2016年4月の電力小売り全面自由化から、2026年4月でちょうど10年を迎えます。
「消費者の選択肢を広げ、競争で電気代を下げる」という触れ込みで始まった自由化。
10年後の現実は何か。電気代は上がり、供給安定性は下がり、今またホルムズ海峡封鎖で電力システムが危機に瀕しています。

1. 「自由化で電気代が下がる」という幻想の終わり

電力自由化の理論的根拠は、競争が生産効率を高め、価格を下げるという経済学の基本です。しかし現実は全く逆でした。
電力自由化後の10年で、日本の電気料金は家庭用・産業用ともに大幅に上昇しています。新電力の参入が進んだにもかかわらず、です。

なぜか。電力という財は、普通の「競争市場」の前提条件を満たしていないからです。
電力は「在庫できない」「瞬時に需給を一致させる必要がある」「停電は許されない」という特殊財です。これを単純な競争市場に委ねることには、構造的な無理があります。

2. 新電力の「安売り競争」が生んだ供給脆弱性

自由化後、多くの新電力は「スポット市場連動型」の料金プランで顧客を獲得しました。電気が安いときは安い。しかし電気が高騰したとき——。
2021年の電力市場価格高騰時、スポット価格が通常の20倍以上に跳ね上がり、多くの新電力が経営破綻しました。

新電力から供給を受けていた病院・工場・飲食店が突然「供給停止」の通知を受けた事例は、記憶に新しいでしょう。「安売り競争」で薄利多売をしていた新電力には、価格急騰のリスクをヘッジする財務的体力がなかったのです。

3. ホルムズ封鎖が再び暴く「自由化の盲点」

今回のホルムズ海峡封鎖は、電力システムに直撃します。日本の発電の相当部分をLNG(液化天然ガス)火力が担っており、その調達の多くが中東経由です。
石炭火力の稼働制限を経産省が26年度は解除した(電力安定供給のため)というニュースが示すように、自由化・脱炭素の「建前」は、供給危機の前に次々と棚上げにされています。

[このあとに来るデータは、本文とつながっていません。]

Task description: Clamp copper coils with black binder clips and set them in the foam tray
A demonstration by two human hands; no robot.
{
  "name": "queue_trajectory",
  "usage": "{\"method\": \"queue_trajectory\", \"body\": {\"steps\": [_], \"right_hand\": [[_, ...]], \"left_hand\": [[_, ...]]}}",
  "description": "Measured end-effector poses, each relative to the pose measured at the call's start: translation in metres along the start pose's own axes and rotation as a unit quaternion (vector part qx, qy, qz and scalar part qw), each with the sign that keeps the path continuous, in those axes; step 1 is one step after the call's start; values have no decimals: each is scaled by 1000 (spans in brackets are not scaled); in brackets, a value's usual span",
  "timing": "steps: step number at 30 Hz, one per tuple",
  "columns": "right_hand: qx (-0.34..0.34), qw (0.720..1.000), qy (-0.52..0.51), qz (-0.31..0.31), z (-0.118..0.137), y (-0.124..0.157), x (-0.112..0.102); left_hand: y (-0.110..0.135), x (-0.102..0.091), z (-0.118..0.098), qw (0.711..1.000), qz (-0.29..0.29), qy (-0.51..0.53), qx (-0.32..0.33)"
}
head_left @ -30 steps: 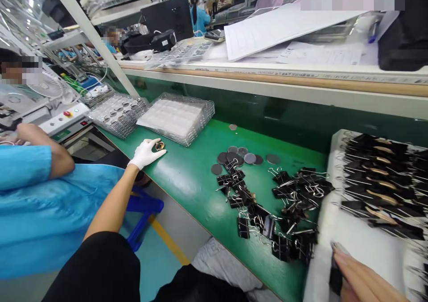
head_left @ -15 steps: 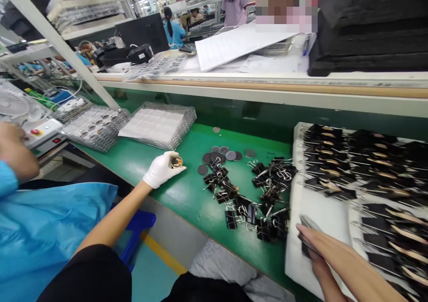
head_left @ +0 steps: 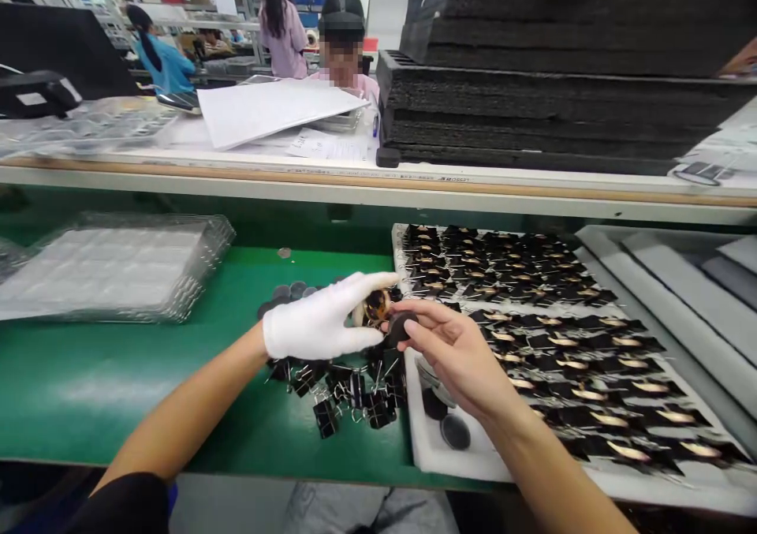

「電気安い日本」は手放しで喜べないという報道も出ていますが、安い理由が「競争の成果」ではなく「補助金投入の結果」であれば、それはいつか終わります。そしてその後に来るのは、補助金分も上乗せされた請求書です。

結論:エネルギーコストを「固定費」として家計・事業設計に組み込め

電気代は今後も構造的に上昇し続けます。電力自由化の「競争神話」は10年で終わりました。
個人・企業がとるべき行動は、省エネ投資(太陽光・断熱・蓄電池)と、エネルギーコスト上昇を織り込んだ収支計画の再設計です。
電力会社を責めても電気代は下がりません。自分のエネルギー依存構造を変えることが、唯一の合理的な対応策です。